Character encoding of track names and named fragments in container formats

Container format Track name Named fragment
MP4
  • track number is used for identification
  • no track name
  • Movie fragments are identified by a sequence number
  • MPEG-4 Streaming Text (based on 3GP TimedText): UTF-8 or UTF-16
MOV
  • track number is used for identification
  • no track name
  • QuickTimeText: character encoding is dependent on the textencoding descriptor
3GP
  • track number is used for identification
  • no track name
  • TimedText: UTF-8 or UTF-16
MPEG-21 File Format
  • track number is used for identification
  • no track name
  • MPEG-21 DID: no restrictions on the character encoding used within statements
Ogg
  • used for identification: track number (bitstream_serial_number)

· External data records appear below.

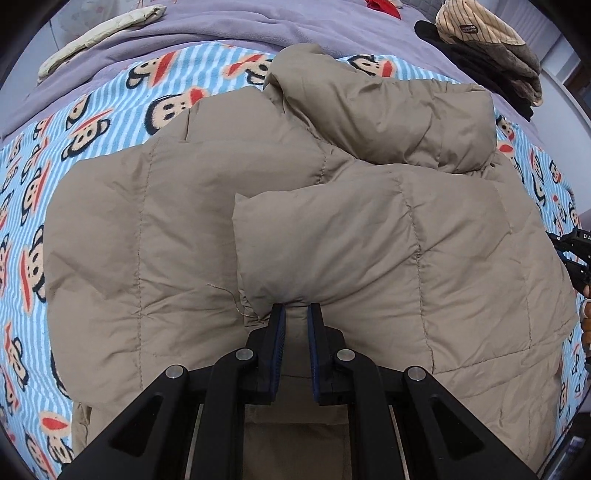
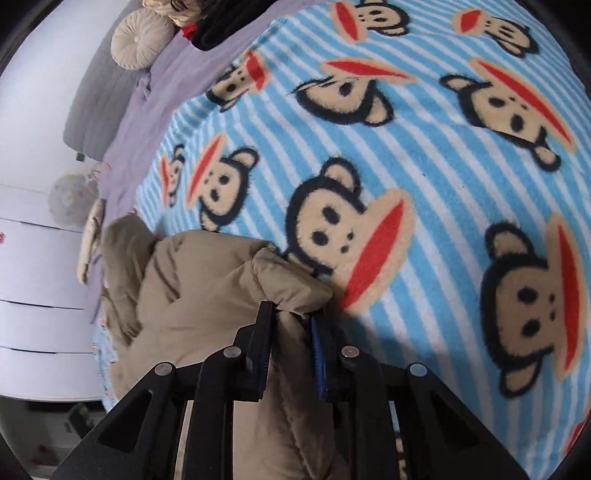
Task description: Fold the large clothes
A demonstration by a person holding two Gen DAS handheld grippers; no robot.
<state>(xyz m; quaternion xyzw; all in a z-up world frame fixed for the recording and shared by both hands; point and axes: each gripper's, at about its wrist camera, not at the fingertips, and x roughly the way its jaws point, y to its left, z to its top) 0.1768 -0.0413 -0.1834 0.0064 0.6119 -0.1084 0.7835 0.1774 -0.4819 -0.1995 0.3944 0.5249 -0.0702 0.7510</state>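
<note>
A striped blue fleece blanket printed with monkey faces [image 1: 110, 122] carries the puffy tan quilted down jacket [image 1: 332, 229], which stretches forward from both tongs. The left gripper [image 1: 296, 311] pinches its near hem; the right gripper [image 2: 291, 314] clamps a bunched edge, equally close.

The letters "DA" stand in white on the black device [image 1: 576, 247] at the right edge; the striped cap's [image 1: 476, 27] label is too small to read.
</note>
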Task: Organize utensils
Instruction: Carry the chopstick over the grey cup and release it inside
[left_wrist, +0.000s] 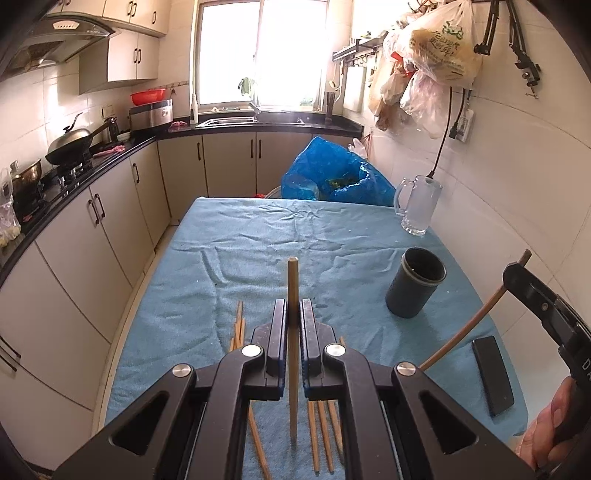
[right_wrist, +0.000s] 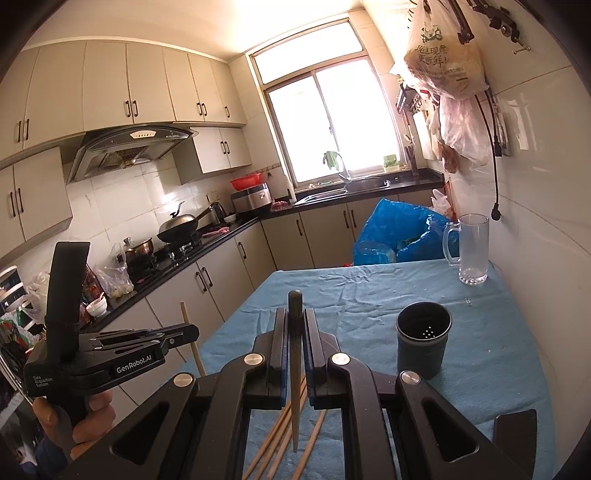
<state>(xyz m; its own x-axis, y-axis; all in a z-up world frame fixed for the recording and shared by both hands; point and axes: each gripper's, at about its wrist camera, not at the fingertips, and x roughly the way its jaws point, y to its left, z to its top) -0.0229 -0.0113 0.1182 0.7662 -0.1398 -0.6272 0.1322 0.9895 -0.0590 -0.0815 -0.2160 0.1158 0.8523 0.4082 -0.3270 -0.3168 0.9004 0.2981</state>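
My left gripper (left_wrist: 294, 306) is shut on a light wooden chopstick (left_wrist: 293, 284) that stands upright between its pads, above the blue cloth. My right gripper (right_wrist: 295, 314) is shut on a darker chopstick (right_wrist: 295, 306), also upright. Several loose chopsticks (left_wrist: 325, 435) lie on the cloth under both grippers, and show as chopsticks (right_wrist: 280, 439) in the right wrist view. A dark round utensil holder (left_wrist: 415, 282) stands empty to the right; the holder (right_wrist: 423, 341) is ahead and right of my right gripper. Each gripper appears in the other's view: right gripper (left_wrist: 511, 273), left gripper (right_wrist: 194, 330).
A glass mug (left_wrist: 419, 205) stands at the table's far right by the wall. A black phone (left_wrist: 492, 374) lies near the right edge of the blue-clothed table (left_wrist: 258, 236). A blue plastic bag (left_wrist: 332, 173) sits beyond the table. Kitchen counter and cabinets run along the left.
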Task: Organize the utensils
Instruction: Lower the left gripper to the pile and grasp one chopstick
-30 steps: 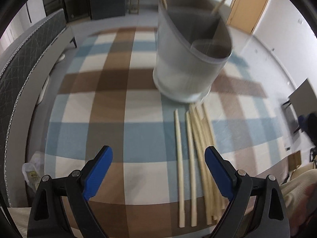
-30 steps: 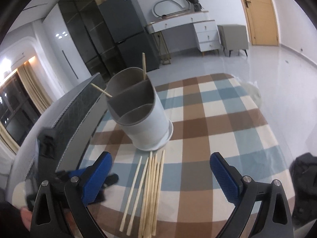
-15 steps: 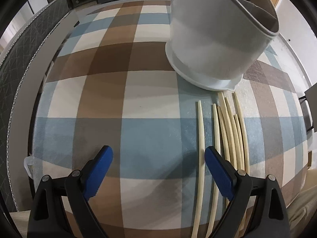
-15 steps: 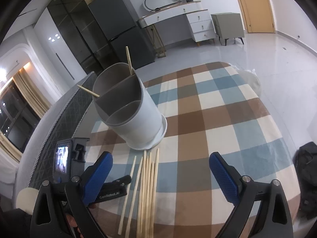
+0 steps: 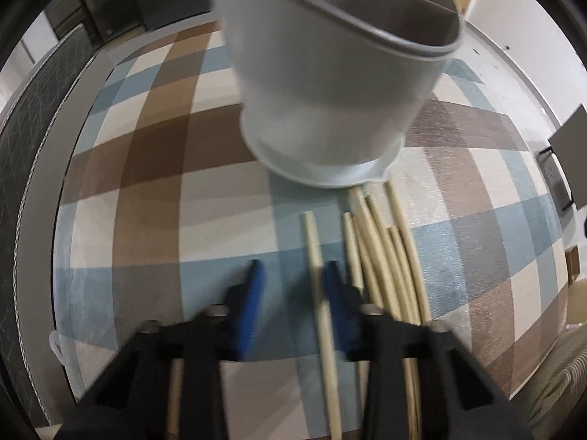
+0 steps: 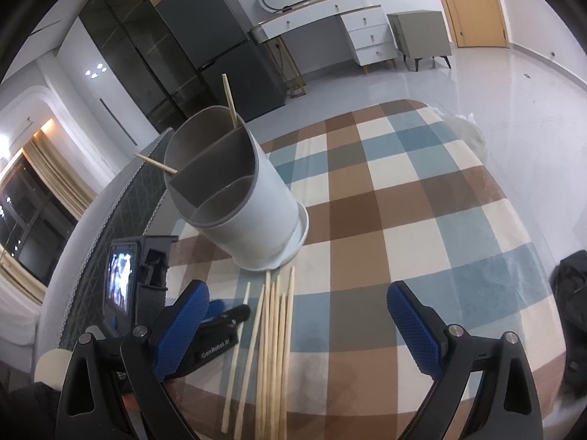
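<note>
A white utensil holder (image 5: 330, 84) with grey divided compartments stands on the checked tablecloth (image 5: 146, 183); it also shows in the right wrist view (image 6: 242, 201) with two chopsticks (image 6: 230, 101) in it. Several loose chopsticks (image 5: 381, 256) lie in front of it, seen too in the right wrist view (image 6: 273, 344). My left gripper (image 5: 291, 293) is low over the cloth, its jaws partly closed around the leftmost chopstick (image 5: 319, 293), blurred by motion. It also shows in the right wrist view (image 6: 220, 311). My right gripper (image 6: 297, 322) is wide open and empty, above the chopsticks.
A grey padded headboard or sofa edge (image 6: 121, 212) runs along the table's left side. A fridge (image 6: 216, 51) and a white dresser (image 6: 348, 36) stand across the room. The table edge (image 6: 513, 190) drops off to the floor at right.
My left gripper has dropped to the cloth, moved right over the leftmost chopstick, and its jaws have narrowed from wide open. My right gripper has barely moved.
</note>
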A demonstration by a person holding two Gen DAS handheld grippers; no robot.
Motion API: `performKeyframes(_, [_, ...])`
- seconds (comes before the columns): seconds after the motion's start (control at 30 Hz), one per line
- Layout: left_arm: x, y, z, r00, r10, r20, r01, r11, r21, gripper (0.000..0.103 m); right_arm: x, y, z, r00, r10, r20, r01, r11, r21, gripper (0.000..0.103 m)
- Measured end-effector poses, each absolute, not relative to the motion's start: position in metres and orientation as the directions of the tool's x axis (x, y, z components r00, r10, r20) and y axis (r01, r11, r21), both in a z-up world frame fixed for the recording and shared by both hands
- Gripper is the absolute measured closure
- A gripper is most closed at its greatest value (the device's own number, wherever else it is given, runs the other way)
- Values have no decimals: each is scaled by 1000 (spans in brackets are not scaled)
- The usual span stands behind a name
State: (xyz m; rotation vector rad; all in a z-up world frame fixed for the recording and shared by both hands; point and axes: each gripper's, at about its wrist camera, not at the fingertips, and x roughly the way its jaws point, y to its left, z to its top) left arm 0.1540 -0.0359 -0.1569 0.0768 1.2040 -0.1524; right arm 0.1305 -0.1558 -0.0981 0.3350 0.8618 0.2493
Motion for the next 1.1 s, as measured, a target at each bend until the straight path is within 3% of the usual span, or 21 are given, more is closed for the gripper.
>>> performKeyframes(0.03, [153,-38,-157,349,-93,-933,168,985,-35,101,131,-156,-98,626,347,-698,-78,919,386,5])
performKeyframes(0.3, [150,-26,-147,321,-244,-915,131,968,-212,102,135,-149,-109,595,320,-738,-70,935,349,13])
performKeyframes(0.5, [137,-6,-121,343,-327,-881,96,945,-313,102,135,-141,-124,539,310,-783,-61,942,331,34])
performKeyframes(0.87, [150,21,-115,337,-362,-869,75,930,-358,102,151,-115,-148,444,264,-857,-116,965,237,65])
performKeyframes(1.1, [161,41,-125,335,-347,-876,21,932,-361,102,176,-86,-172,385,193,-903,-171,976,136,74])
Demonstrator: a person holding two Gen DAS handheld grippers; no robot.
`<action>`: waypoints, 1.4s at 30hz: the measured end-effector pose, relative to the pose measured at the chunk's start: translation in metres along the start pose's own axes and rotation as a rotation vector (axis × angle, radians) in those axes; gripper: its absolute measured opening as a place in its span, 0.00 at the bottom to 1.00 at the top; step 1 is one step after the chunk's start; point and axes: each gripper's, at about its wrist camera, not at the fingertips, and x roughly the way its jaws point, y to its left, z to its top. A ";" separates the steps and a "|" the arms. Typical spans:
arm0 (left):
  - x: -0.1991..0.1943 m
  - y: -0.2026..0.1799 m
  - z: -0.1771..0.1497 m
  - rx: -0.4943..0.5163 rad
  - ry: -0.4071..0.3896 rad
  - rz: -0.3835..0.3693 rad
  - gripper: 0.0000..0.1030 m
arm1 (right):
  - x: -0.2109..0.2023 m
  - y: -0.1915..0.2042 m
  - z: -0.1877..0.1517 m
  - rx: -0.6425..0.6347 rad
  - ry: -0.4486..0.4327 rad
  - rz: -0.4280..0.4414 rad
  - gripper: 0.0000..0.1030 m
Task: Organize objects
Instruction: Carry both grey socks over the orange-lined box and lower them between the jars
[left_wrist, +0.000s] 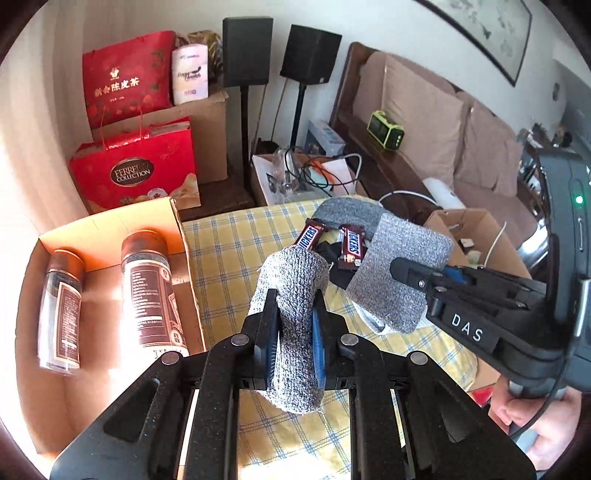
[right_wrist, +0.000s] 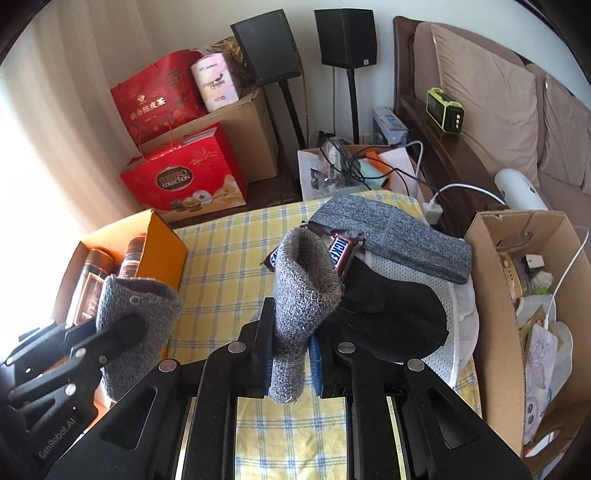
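Your left tongs (left_wrist: 295, 325) are clenched on one grey sock (left_wrist: 291, 295); your right tongs (right_wrist: 291, 350) clamp another grey knit piece (right_wrist: 306, 291), both lifted above the checked bench (right_wrist: 229, 251).

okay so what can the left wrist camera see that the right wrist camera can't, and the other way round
Only the left wrist view: a hand holding the right gripper's handle, and a framed picture on the wall.
Only the right wrist view: the black cloth spread open, and deep inside the cluttered cardboard box.
Both: a grey sock clamped in each gripper, Snickers bars, the checked cloth.
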 end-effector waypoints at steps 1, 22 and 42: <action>-0.003 0.003 0.001 -0.006 -0.012 0.009 0.14 | -0.003 0.004 0.000 -0.009 -0.007 -0.002 0.14; -0.046 0.083 -0.008 -0.140 -0.117 0.176 0.14 | -0.026 0.098 -0.008 -0.146 -0.092 0.050 0.14; -0.047 0.171 -0.019 -0.243 -0.098 0.229 0.14 | 0.000 0.186 0.000 -0.232 -0.077 0.096 0.14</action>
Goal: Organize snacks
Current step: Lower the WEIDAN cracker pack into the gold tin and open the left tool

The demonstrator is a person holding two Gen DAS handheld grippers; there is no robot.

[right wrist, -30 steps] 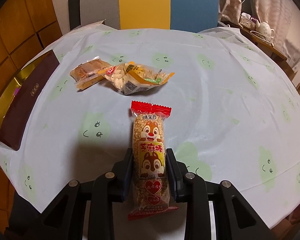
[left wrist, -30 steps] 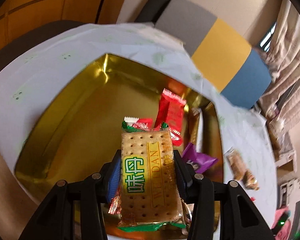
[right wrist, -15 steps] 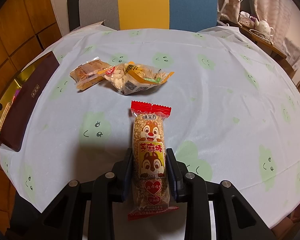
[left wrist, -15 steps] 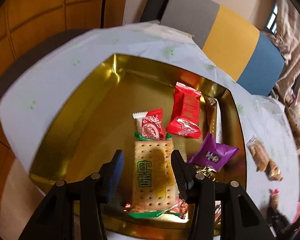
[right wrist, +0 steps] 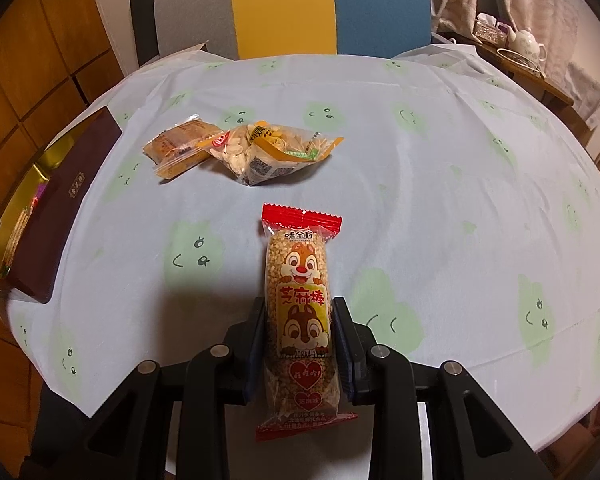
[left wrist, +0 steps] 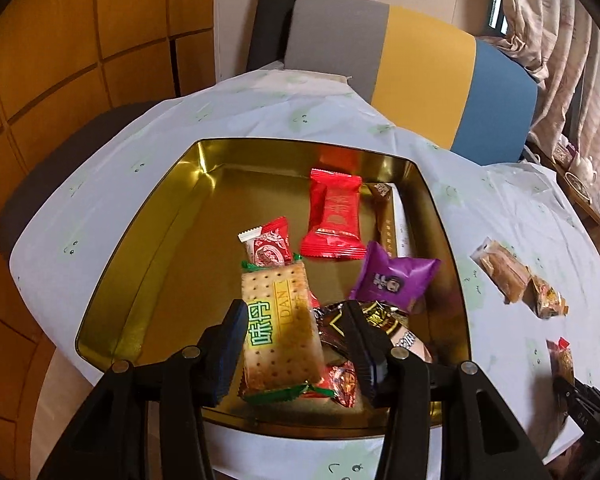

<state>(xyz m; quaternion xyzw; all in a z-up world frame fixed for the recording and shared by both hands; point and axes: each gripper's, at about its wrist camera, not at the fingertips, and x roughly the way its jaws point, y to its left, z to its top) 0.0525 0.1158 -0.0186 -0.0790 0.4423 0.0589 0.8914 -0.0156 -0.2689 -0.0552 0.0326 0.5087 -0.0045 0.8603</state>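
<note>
Jaws of our left gripper (left wrist: 296,334) stood apart around the cracker pack (left wrist: 278,330), which lay in the gold tin (left wrist: 148,240). Our right gripper (right wrist: 299,336) clamped the sesame bar (right wrist: 299,308) above the table (right wrist: 440,184); next, we judged, it belonged in that tin.

Left tool (left wrist: 296,344) hanging over gold tin (left wrist: 148,240), jaws standing apart around cracker packet (left wrist: 278,332), not gripping. Packet lying among red packet (left wrist: 334,216), purple packet (left wrist: 392,280). Worktop (left wrist: 500,208) carrying tin.
</note>
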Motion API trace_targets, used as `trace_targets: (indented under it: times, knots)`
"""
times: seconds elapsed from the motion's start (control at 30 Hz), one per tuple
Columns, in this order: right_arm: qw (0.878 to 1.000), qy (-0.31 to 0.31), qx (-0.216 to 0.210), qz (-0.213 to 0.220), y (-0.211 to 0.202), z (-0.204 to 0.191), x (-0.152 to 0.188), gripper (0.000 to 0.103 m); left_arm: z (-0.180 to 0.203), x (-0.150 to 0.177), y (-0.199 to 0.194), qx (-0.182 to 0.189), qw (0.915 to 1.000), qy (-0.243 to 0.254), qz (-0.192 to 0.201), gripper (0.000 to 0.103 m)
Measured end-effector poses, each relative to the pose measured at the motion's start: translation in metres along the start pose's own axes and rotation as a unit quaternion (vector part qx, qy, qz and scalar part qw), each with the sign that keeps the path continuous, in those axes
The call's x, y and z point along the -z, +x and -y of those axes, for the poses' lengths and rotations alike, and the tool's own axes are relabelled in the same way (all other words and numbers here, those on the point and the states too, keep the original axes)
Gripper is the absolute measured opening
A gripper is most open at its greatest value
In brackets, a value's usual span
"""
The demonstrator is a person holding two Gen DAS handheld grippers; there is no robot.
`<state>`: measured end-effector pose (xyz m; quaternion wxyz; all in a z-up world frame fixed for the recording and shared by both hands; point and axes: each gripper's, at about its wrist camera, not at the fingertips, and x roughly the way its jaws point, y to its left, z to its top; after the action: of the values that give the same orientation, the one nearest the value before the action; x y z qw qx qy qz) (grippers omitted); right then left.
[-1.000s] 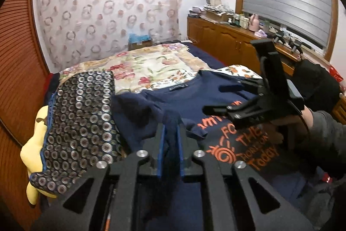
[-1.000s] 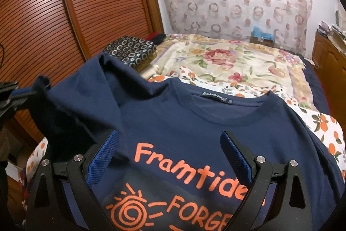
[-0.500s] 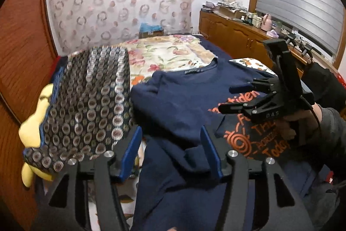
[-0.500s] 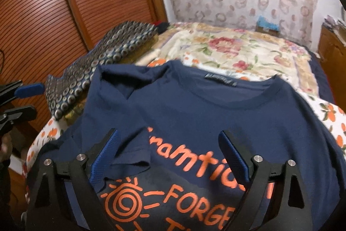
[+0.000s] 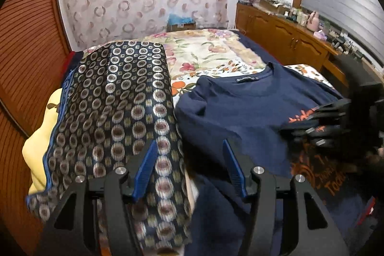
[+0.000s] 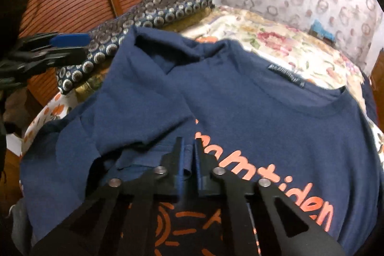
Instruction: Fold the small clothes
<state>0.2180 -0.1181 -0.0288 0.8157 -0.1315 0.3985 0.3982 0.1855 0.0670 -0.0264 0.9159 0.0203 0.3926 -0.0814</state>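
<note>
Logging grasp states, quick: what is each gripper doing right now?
Left gripper: open, holding nothing.
Right gripper: closed, apparently pinching the folded sleeve edge of the navy T-shirt.

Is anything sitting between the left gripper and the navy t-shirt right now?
Nothing visible does. The left gripper hangs open right at the navy t-shirt; the patterned cushion lies just beside it on its left.
</note>
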Motion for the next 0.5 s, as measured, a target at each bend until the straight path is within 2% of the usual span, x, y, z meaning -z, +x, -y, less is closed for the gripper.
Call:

  • encoding used in CMML: UTF-8
Matroska
  • used for identification: no (number is used)
  • encoding: UTF-8
  • syntax element: trackName
  • encoding: UTF-8
  • syntax element: chapName
MXF
  • used for identification: no (number is used)
  • encoding: UTF-16
  • syntax element: TrackName
Dependent on metadata format
ASF
  • a 6-bits integer number is used for identification
  • no track name
  • encoding: UTF-16
  • syntax structure: marker object
AVI
  • used for identification: no (number is used)
  • encoding: not specified (from spec: "a null-terminated text string describing the stream")
  • syntax element: streamName
No character encodings requirements specified for text streams
FLV
  • identification via object structure
  • no track name
  • encoding: UTF-8
  • syntax structures: FrameLabel and DefineSceneAndFrameLabelData tags (aka cue points)
  • Metadata tag: includes a description of the media resource and is compliant with Adobe’s Extensible Metadata Platform (XMP) specification
RMFF
  • used for identification: no (number is used)
  • encoding: ASCII
  • syntax structures: streamName, content description header
?